Avant 1998, la Confédération prélevait au moins un impôt sur le capital. Les entreprises actives, mais sans bénéfice devaient ainsi contribuer aux services publics. Mais cet impôt a été supprimé, et d’autres impôts pour les entreprises ont été réduits. Le 1 % restant du droit de timbre est le seul impôt ayant survécu au niveau fédéral pour les entreprises, en plus de l’impôt sur le bénéfice dans l’impôt fédéral direct.

Economiesuisse et d’autres représentants de l’économie argumentent souvent qu’il suffirait de taxer les personnes plutôt que les entreprises, puisqu’elles appartiennent à des personnes dont les revenus sont imposés. Mais cet argument est faux à double titre. Premièrement, une grande partie des propriétaires des entreprises suisses vivent à l’étranger et ne paient pas d’impôts en Suisse. Deuxièmement, la plupart des entreprises ont une personnalité juridique propre. Si elles font faillite, le propriétaire n’a pas à assumer les pertes.

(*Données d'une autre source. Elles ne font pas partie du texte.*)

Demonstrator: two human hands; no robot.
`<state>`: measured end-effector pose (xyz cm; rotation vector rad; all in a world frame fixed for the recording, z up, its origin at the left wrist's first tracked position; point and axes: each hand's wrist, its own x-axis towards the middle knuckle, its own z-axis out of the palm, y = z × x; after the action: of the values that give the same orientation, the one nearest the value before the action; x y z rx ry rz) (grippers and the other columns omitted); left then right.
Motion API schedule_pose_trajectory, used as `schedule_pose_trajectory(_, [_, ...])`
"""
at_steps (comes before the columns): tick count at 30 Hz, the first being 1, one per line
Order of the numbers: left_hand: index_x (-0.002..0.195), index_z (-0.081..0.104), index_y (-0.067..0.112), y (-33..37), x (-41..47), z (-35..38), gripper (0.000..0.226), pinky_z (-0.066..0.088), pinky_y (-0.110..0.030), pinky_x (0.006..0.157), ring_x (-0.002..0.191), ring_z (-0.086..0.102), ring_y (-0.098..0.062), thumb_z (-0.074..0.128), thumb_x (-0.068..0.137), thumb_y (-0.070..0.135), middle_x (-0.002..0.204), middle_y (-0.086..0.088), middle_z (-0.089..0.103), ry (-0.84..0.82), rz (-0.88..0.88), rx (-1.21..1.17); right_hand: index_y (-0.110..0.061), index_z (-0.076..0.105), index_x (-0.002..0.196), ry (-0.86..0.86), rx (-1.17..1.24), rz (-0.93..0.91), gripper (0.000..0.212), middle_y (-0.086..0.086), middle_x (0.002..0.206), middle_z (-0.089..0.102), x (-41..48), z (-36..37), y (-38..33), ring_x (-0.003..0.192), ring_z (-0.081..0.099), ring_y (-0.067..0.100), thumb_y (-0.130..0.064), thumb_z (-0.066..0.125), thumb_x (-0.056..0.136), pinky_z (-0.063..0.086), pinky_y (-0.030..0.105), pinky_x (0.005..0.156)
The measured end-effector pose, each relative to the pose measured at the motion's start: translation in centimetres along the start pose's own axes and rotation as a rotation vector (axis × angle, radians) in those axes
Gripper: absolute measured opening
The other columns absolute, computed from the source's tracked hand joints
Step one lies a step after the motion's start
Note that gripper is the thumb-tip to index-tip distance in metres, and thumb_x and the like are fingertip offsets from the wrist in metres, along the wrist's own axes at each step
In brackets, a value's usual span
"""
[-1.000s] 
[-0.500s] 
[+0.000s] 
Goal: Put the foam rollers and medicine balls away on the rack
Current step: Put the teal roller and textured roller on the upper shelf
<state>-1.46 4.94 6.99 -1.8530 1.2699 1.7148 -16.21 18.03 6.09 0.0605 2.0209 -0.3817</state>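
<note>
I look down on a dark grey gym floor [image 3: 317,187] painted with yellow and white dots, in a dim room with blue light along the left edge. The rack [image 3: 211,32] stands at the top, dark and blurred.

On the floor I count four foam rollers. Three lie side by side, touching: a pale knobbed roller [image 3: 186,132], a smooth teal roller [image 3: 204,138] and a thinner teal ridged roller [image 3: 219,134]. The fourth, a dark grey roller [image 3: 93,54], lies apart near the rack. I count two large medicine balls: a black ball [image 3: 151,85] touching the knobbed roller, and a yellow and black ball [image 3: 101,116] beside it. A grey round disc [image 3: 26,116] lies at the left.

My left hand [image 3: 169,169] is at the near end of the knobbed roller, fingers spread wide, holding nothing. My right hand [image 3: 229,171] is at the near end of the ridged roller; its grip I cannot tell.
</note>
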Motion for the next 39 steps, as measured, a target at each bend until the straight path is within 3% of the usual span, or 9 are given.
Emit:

Pas d’effet positif sur l’économie, seulement des pertes de recettes pour l’État

Proposée par la majorité du Parlement, la suppression du droit de timbre d’émission entraîne des pertes de recettes pour la Confédération, sans apporter aucun effet économique positif. En effet, ce n’est pas parce que les entreprises ne doivent plus payer de droit d’émission qu’elles investissent davantage. Il existe plusieurs preuves à cela : si les coûts du capital étaient un facteur décisif, les investissements devraient par exemple fortement augmenter dans le contexte actuel de taux d’intérêt négatifs. Mais ce n’est pas le cas. Le graphique ci-dessous aussi montre que la taxe sur les émissions n’entraîne pas d’investissements. Si la baisse de la taxe avait entraîné davantage d’investissements par le passé, les recettes fiscales auraient dû augmenter en conséquence. Or, la ligne bleue des recettes diminue la plupart du temps parallèlement aux baisses de taux.

Graphique: Droit de timbre d’émission : taux d’imposition et recettes de la Confédération. Source : uss.ch
Droit de timbre d’émission : taux d’imposition et recettes de la Confédération
(en % du revenu brut, valeurs positives=charge supplémentaire)

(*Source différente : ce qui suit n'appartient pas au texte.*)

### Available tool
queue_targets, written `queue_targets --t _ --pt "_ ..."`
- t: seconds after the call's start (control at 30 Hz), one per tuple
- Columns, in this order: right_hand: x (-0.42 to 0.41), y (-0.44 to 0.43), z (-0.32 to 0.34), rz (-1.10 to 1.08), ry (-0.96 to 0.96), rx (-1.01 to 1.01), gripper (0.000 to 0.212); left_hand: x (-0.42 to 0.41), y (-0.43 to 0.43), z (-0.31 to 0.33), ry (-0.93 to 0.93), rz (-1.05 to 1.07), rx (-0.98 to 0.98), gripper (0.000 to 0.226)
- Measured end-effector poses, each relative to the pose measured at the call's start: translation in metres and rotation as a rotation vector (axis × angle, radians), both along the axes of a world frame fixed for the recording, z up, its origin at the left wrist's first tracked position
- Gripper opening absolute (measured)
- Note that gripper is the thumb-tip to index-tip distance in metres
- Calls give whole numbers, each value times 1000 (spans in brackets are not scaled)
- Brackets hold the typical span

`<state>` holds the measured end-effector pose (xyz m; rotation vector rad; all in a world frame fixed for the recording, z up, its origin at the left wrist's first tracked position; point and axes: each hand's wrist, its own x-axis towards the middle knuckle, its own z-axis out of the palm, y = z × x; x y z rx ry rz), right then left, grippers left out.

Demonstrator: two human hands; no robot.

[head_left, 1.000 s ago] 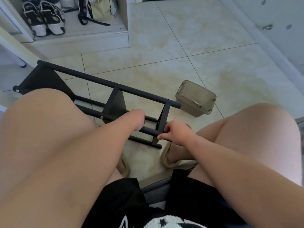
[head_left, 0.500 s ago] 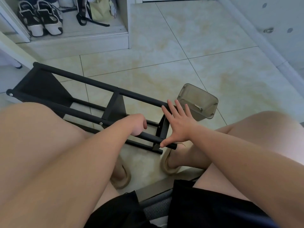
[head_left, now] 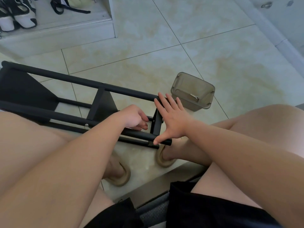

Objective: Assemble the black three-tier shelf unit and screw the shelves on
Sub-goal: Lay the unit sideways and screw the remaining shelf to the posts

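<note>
Unpinched now, the right hand [head_left: 172, 122] spreads flat against the right end of the frame [head_left: 128, 92]; the left hand [head_left: 134, 117] curls by the near tube [head_left: 65, 116], grip unclear. The frame seems light and stiff, best gripped by its tubes.

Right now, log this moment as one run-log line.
shelf unit: lying on floor; left hand: curled beside end shelf; right hand: open, spanning pole ends

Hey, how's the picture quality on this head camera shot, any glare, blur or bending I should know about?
Head view: soft even light, no hard shadows on the tiled floor; head view: pale washed highlight on the right thigh; head view: wide-angle bending curves the baseboard and tile joints; head view: black shelf frame shows little detail, right hand looks fairly sharp.
</note>
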<state>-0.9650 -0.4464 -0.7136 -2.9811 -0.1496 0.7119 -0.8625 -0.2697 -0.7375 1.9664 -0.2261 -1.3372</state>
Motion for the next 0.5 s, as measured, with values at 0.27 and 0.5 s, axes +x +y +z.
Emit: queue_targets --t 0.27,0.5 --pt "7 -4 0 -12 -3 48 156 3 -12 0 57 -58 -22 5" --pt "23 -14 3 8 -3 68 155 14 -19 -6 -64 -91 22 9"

D’ailleurs, non seulement la Confédération, mais aussi les cantons et les communes subiraient des pertes de recettes. La suppression inciterait les entreprises à indiquer dans leurs comptes des valeurs plus élevées lors de la levée de capitaux. Par conséquent, elles pourraient augmenter leurs amortissements, ce qui ferait fondre les bénéfices imposables et donc les recettes fiscales des cantons et des communes.

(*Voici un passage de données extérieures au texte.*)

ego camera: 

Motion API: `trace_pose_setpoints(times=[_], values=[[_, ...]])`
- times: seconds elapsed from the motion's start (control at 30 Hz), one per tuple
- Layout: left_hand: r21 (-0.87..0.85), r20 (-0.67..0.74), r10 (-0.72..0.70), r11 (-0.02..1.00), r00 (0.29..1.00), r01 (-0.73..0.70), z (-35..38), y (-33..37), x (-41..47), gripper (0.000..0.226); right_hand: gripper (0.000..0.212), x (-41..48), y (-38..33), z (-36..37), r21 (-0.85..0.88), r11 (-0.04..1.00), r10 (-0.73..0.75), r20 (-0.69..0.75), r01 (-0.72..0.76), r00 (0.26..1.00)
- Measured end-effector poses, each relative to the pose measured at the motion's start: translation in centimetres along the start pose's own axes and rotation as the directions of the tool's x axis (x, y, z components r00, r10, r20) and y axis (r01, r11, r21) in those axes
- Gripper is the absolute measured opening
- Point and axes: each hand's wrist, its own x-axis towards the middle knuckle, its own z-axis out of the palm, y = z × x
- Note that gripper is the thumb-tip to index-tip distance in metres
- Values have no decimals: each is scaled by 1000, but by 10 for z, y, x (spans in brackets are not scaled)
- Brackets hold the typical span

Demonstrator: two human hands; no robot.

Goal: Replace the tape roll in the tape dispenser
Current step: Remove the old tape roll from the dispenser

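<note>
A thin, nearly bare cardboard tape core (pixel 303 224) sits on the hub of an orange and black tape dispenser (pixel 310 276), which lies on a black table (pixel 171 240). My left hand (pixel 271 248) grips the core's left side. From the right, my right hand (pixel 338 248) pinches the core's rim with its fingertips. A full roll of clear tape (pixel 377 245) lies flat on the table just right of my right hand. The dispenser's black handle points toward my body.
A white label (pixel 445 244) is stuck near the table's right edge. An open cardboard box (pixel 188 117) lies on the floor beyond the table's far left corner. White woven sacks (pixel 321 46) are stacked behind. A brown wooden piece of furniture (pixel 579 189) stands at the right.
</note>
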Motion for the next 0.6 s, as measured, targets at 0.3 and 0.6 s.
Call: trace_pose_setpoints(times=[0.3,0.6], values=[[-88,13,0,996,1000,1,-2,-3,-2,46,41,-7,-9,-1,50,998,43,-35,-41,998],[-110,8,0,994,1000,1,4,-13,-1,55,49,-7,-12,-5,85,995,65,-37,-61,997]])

C’est pourquoi : votons NON le 13 février 2022 à l’arnaque du droit de timbre !

Un privilège de plus pour le secteur financier et les actionnaires ? C’est inacceptable. La suppression du droit de timbre ne profite qu’à une toute petite minorité d’entreprises et à leurs actionnaires. Supprimer cet impôt alors que les gens qui travaillent et les retraité-e-s tirent la langue est injuste.